Prioritize and schedule
We often think of spontaneity as fun and schedules as boring, but scheduling things is almost necessary when you’re a parent because it eliminates unnecessary stress and helps you stay organized.
But we particularly love this tip’s “prioritizing” aspect—being mindful and intentional about what you do and customizing events and activities for your family. Additionally, prioritizing also comes with permission to cross things off your list.

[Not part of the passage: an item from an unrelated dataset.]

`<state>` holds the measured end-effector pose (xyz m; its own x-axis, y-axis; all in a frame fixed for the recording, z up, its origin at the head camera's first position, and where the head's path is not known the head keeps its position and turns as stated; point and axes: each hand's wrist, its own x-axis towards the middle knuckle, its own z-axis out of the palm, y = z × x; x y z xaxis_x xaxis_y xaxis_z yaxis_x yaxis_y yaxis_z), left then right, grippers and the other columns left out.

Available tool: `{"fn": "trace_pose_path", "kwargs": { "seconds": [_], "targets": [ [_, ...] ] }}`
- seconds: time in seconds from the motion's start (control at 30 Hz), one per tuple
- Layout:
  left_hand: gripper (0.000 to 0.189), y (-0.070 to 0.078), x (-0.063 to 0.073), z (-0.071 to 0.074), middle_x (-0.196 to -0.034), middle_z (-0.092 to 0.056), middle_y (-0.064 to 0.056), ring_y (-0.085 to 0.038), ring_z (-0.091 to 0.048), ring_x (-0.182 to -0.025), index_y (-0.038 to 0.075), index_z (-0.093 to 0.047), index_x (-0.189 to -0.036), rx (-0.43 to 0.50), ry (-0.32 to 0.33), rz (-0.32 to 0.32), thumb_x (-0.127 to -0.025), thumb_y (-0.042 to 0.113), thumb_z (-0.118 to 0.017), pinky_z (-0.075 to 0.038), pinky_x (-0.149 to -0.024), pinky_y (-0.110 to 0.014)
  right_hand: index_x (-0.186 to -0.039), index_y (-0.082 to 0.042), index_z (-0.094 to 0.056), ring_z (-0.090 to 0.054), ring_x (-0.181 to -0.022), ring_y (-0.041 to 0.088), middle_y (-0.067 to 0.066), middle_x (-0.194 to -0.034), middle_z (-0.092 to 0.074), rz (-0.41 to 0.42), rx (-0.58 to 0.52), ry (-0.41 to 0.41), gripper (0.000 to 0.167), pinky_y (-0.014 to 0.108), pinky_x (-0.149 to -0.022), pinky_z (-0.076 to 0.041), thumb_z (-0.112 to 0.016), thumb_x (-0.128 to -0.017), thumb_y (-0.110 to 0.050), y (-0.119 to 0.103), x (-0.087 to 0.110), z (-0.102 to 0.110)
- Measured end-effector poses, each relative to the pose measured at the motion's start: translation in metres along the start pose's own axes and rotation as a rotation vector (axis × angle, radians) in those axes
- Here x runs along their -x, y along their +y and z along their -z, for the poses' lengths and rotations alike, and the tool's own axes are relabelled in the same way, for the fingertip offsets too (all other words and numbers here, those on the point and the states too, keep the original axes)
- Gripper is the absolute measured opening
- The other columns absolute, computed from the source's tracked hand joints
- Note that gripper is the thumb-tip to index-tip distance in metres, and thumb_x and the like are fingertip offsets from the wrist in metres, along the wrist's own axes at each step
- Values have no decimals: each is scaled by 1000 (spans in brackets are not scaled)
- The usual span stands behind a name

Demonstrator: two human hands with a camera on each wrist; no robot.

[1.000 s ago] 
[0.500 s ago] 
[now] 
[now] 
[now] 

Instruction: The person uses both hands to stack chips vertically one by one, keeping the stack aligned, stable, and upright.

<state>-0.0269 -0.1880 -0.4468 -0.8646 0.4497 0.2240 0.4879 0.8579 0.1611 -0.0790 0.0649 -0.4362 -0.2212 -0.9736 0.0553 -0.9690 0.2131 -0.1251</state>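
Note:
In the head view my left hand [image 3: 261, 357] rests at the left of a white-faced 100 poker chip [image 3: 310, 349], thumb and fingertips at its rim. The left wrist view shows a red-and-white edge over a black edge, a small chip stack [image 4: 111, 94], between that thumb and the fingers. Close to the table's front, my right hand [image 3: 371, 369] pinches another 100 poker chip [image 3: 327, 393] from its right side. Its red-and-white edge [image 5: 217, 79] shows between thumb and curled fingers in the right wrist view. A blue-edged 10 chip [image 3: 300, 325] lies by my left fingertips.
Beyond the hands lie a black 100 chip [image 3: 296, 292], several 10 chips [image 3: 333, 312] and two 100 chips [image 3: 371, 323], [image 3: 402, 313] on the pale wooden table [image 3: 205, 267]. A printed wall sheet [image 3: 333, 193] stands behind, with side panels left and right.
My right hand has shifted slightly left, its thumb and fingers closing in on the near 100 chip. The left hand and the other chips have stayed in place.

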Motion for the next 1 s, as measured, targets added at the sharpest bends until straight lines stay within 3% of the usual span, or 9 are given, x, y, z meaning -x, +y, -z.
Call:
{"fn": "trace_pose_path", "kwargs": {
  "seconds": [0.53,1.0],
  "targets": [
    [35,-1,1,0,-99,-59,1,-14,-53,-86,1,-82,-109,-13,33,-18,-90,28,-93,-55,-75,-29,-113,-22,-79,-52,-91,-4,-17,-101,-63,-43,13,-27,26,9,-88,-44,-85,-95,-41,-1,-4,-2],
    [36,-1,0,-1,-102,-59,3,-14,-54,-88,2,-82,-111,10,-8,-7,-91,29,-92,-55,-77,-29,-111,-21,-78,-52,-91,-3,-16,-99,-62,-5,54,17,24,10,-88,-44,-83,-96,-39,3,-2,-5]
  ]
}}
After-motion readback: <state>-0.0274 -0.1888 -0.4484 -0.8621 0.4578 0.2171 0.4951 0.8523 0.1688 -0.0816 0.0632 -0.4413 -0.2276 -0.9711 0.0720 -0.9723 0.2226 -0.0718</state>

“To borrow a phrase from Marie Kondo, ask yourself, ‘Does this [something you could skip] spark joy?’ If yes, great, then go ahead; if no, then great, skip it knowing you are taking care of yourself by not doing something that could add to holiday stress,” Dr. Arleo explains. “Have clarity about your priorities and then schedule them into this time that is there.”
Krishnan suggests setting priorities before the holiday season induces too much stress. “Get organized and schedule things that bring the most success, including time for yourself,” Krishnan adds. “Taking the time to really prioritize what is most important this holiday season can help make celebrations a bit less stressful for yourself and your loved ones.”
Stressing the importance of appointing some tasks to someone else, Krishnan says, “Take more control and delegate because you shouldn’t do everything alone. It’s okay to unload and ask for help!” She suggests:
- Think of the things that cause the most stress and make a list.
- Decide which tasks on your list you can do something about.
- If there are tasks you can’t or don’t want to do, let them go and cross them off your list.
Take care of yourself
Many moms feel burnt out around the holidays (and generally, to be honest) because they go into self-care debt. Yes, we’ve all heard the quote about the empty cups and the pouring beaten into us, but it’s true!
“You only do your best work when you are your best self. Remember that you need to set aside time for yourself, even when it feels like you need to prioritize others,” says Krishnan. “Whether it is exercising, reading a book, enjoying coffee with a friend, or simply going to bed early, it’s important to de-stress.”
The Key Takeaway
The biggest question we—along with every other tired, burnt-out parent—have is: Are my kids going to be traumatized if I don’t make outlines of Santa’s bootprints next to the fireplace with powdered sugar?
“No! Unless this is some special family ritual that is important to you, then you are letting the perfect be the enemy of the good by setting up largely unrealistic expectations, which can contribute to feelings of anxiety and depression and create unrealistic expectations for those around you too,” Dr. Arleo told us, (putting the mind of every parent at ease).
“The holidays are really about time spent with family,” Krishnan said before advising, “Remember that it’s okay not to do it all yourself. I encourage working parents to ask their employers what kind of support is available that can help them balance work and life, especially this time of year.”